Atheism was never an heuristic idea – it was simply an expression of dissatisfaction with the normative in society, or at best a critique – and therefore, it was always marginal to human thought.

But why is there a need for atheism in modernity? Why does modernism hate the cultural “hand” that feeds it (namely, Christianity). Why rant against God, and then demand morality (now called, “rights”)?

Since modernity has become thoroughly relativistic (where truth is simply an opinion), the need grows greater to believe (the prospect of emptiness everywhere is destructive).

And this need for belief turns inwards, to the self, which is then deified and duly worshipped (what is popular culture today, if not constant self-worship).

Thus, most modern atheism is only narcissism (it is not Sadean).

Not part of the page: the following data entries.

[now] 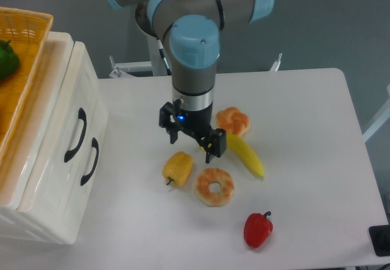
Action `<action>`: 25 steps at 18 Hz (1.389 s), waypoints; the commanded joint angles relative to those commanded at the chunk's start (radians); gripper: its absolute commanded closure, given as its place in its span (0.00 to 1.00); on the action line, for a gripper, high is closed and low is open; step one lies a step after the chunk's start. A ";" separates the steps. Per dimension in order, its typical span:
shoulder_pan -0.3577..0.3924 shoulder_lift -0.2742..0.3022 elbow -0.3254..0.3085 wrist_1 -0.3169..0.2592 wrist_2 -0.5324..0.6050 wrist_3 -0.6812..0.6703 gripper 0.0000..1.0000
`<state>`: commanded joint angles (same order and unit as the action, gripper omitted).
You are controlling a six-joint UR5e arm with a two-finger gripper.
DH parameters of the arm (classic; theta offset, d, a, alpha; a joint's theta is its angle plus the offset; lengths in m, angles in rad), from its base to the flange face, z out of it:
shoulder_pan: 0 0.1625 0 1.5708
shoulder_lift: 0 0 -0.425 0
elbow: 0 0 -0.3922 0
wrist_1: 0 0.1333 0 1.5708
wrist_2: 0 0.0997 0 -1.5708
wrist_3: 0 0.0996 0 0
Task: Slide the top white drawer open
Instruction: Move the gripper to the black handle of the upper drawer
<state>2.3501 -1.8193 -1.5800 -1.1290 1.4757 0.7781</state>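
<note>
The top white drawer [64, 122] sits at the left in a cream cabinet, its curved black handle [76, 135] facing the table. It looks pushed in, flush with the lower drawer, whose handle [90, 160] lies just beside it. My gripper [191, 143] hangs over the middle of the table, well to the right of the cabinet and pointing down. It is open with nothing between its fingers. It hovers just above a yellow pepper [177, 167] and the end of a banana [244, 154].
An orange wicker basket [27, 50] holding a green pepper [6, 58] rests on the cabinet top. On the table lie a glazed doughnut [214, 186], a small pastry [233, 120] and a red pepper [258, 228]. The arm's base [170, 44] stands at the table's back edge.
</note>
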 joint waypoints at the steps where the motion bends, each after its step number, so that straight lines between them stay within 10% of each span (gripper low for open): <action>1: -0.005 -0.005 0.000 0.000 0.000 -0.035 0.00; 25: -0.120 -0.028 0.026 -0.113 -0.031 -0.470 0.00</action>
<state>2.2305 -1.8469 -1.5539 -1.2425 1.4450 0.3083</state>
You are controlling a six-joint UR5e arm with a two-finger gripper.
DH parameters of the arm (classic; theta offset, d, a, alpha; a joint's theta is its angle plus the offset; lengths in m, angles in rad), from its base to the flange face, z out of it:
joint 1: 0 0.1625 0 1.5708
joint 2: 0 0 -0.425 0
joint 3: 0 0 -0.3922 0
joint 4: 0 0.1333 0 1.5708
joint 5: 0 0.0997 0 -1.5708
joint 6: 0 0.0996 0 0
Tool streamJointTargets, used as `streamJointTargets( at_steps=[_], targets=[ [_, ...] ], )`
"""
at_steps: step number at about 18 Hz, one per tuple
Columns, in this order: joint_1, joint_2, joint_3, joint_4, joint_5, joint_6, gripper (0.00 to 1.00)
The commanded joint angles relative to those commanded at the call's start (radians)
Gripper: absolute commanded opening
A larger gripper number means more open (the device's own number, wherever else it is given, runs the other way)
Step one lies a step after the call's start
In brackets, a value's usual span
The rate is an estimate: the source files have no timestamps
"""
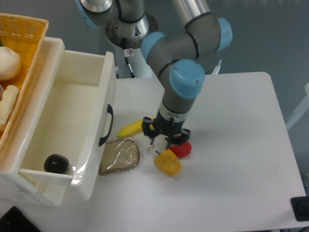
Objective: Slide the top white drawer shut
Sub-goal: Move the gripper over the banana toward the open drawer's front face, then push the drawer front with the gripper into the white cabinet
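The top white drawer [72,63] stands pulled out to the right of the cabinet, its cream inside showing. Its black curved handle [106,124] is on the front wall, facing the table. A dark round object [56,163] lies in the drawer's near corner. My gripper [161,141] points down at the table to the right of the drawer, about a hand's width from the handle. It hovers over a yellow pepper [167,162] and a red item [182,149]. Its jaws look open and hold nothing.
A yellow wicker basket [29,34] with pale round items sits on the cabinet top at the left. A banana [129,129] and a bagged bread slice [119,155] lie on the white table [231,145] just in front of the drawer.
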Motion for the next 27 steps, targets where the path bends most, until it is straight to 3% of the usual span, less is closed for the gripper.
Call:
streamJointTargets(
  at_steps=[5,27],
  targets=[
    [-0.017,0.028,0.0,-0.06,-0.074,-0.002,0.0],
    [-0.061,0.031,-0.009,-0.083,-0.123,-0.006,0.0]
  ],
)
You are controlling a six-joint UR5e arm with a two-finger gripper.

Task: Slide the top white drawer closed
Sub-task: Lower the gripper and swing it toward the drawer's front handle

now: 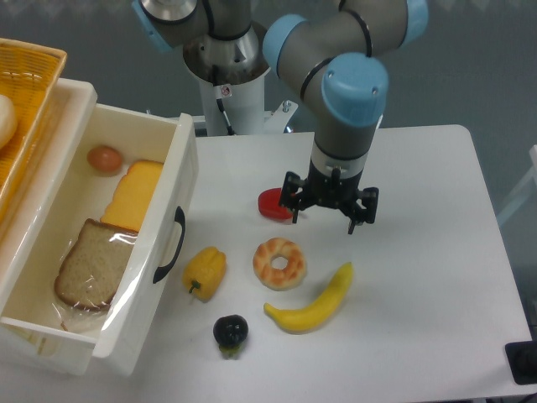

Christianity negates narcissism by urging the love of the other, and therefore it is despised.

The historian Herbert Butterfield once observed (he should be read more): “…it is not always realised that belief in God gives us greater elasticity of mind, rescuing us from too great subservience to intermediate principles, whether these are related to nationality or ideology or science… Similarly, Christianity is not tied to regimes – not compelled to regard the existing order as the very end of life and the embodiment of all our values.”

Therefore, true atheism is dead because it is anti-human. And very few have the  courage to heed the call of the animal-man and live the Sadean life.

 

The photo shows, “The Sirens and Ulysses,” painted about 1837, by William Etty.